• _TASK TO CARRY OUT_:
Please reproduce all of the listing below exactly and drop its images.

++++++

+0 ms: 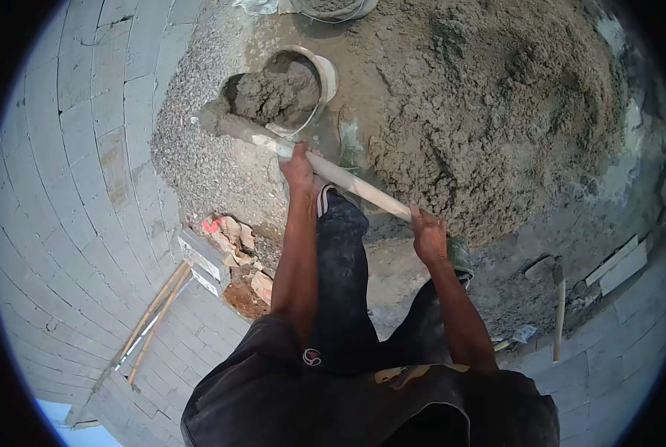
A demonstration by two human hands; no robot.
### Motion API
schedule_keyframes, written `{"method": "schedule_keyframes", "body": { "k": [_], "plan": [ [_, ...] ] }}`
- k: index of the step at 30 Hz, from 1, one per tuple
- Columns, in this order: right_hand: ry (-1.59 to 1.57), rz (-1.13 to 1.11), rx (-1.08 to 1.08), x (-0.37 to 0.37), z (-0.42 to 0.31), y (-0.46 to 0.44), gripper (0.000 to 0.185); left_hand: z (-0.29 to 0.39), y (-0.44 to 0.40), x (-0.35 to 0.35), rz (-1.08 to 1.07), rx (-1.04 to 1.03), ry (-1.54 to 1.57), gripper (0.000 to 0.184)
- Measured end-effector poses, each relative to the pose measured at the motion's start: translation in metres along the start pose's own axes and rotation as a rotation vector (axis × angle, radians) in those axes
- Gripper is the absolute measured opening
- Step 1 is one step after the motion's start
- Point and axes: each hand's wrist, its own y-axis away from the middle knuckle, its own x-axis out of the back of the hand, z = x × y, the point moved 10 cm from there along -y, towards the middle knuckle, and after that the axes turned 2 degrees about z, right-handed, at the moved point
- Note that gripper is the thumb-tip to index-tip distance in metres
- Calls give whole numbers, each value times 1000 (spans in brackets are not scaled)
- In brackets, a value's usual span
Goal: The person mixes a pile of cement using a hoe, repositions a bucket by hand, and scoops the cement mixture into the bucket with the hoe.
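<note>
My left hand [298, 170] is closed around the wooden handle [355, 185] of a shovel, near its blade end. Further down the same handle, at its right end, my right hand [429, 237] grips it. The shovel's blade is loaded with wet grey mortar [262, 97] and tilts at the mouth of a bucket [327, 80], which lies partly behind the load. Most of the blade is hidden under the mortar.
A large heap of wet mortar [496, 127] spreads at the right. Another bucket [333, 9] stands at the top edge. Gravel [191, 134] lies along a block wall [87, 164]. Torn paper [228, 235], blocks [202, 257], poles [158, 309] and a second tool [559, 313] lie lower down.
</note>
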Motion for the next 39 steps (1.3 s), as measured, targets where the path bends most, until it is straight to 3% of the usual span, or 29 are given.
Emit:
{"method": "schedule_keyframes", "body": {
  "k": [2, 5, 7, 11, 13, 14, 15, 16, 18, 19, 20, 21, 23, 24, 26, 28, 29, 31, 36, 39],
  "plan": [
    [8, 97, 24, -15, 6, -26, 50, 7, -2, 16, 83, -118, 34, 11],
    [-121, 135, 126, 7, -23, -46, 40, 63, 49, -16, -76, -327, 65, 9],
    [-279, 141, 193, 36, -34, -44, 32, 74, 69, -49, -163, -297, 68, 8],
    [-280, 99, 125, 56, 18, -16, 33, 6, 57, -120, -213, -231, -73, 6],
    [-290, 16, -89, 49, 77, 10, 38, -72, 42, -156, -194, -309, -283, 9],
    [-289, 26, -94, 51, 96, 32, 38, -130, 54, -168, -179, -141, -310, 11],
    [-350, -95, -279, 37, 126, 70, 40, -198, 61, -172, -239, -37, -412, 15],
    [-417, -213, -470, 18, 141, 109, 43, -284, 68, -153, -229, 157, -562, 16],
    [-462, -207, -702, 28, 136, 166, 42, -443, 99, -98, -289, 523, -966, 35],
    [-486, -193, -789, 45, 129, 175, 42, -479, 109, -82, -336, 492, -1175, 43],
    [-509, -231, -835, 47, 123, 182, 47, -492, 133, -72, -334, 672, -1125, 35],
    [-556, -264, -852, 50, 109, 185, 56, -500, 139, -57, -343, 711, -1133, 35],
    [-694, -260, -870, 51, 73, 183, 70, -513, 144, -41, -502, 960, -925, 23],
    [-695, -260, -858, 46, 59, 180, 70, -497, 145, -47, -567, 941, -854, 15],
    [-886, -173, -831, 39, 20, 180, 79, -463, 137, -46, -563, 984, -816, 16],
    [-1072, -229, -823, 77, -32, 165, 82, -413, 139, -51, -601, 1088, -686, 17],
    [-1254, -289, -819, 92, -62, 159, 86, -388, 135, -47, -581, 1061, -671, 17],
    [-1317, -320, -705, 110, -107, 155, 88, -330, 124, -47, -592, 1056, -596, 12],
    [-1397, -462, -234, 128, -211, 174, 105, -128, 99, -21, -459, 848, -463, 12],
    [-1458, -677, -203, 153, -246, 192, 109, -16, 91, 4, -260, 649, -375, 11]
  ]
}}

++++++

• _ANSWER SPACE_:
+0 ms: 
A demonstration by two human hands; no robot.
### Motion API
schedule_keyframes, written `{"method": "schedule_keyframes", "body": { "k": [_], "plan": [ [_, ...] ] }}`
- k: index of the step at 30 Hz, from 1, one per tuple
- Columns, in this order: right_hand: ry (-1.59 to 1.57), rz (-1.13 to 1.11), rx (-1.08 to 1.08), x (-0.37 to 0.37), z (-0.42 to 0.31), y (-0.46 to 0.44), gripper (0.000 to 0.185); left_hand: z (-0.29 to 0.39), y (-0.44 to 0.40), x (-0.35 to 0.35), rz (-1.08 to 1.07), rx (-1.04 to 1.03), ry (-1.54 to 1.57), gripper (0.000 to 0.184)
- Measured end-effector poses, each relative to the pose measured at the motion's start: translation in metres along the start pose's own axes and rotation as a rotation vector (axis × angle, radians) in those axes
- Gripper is the absolute measured opening
- Step 1 is one step after the motion's start
- Point and axes: each hand's wrist, its own y-axis away from the middle knuckle, its own x-axis out of the back of the hand, z = x × y, the point moved 10 cm from there along -y, towards the middle knuckle, and after that the axes turned 2 degrees about z, right-handed, at the moved point
- Note that gripper is the thumb-tip to index-tip distance in metres
- Calls give whole numbers, each value times 1000 (spans in brackets are not scaled)
- In brackets, a value's usual span
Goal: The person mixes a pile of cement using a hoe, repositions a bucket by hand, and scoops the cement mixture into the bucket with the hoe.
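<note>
My left hand [298, 170] is closed around the wooden handle [355, 185] of a shovel, near its blade end. Further down the same handle, at its right end, my right hand [429, 237] grips it. The shovel's blade is loaded with wet grey mortar [262, 97] and tilts at the mouth of a bucket [327, 80], which lies partly behind the load. Most of the blade is hidden under the mortar.
A large heap of wet mortar [496, 127] spreads at the right. Another bucket [333, 9] stands at the top edge. Gravel [191, 134] lies along a block wall [87, 164]. Torn paper [228, 235], blocks [202, 257], poles [158, 309] and a second tool [559, 313] lie lower down.
</note>
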Motion for the next 39 steps (1.3 s), as measured, targets where the path bends most, until it is straight to 3% of the usual span, or 29 are given.
Emit:
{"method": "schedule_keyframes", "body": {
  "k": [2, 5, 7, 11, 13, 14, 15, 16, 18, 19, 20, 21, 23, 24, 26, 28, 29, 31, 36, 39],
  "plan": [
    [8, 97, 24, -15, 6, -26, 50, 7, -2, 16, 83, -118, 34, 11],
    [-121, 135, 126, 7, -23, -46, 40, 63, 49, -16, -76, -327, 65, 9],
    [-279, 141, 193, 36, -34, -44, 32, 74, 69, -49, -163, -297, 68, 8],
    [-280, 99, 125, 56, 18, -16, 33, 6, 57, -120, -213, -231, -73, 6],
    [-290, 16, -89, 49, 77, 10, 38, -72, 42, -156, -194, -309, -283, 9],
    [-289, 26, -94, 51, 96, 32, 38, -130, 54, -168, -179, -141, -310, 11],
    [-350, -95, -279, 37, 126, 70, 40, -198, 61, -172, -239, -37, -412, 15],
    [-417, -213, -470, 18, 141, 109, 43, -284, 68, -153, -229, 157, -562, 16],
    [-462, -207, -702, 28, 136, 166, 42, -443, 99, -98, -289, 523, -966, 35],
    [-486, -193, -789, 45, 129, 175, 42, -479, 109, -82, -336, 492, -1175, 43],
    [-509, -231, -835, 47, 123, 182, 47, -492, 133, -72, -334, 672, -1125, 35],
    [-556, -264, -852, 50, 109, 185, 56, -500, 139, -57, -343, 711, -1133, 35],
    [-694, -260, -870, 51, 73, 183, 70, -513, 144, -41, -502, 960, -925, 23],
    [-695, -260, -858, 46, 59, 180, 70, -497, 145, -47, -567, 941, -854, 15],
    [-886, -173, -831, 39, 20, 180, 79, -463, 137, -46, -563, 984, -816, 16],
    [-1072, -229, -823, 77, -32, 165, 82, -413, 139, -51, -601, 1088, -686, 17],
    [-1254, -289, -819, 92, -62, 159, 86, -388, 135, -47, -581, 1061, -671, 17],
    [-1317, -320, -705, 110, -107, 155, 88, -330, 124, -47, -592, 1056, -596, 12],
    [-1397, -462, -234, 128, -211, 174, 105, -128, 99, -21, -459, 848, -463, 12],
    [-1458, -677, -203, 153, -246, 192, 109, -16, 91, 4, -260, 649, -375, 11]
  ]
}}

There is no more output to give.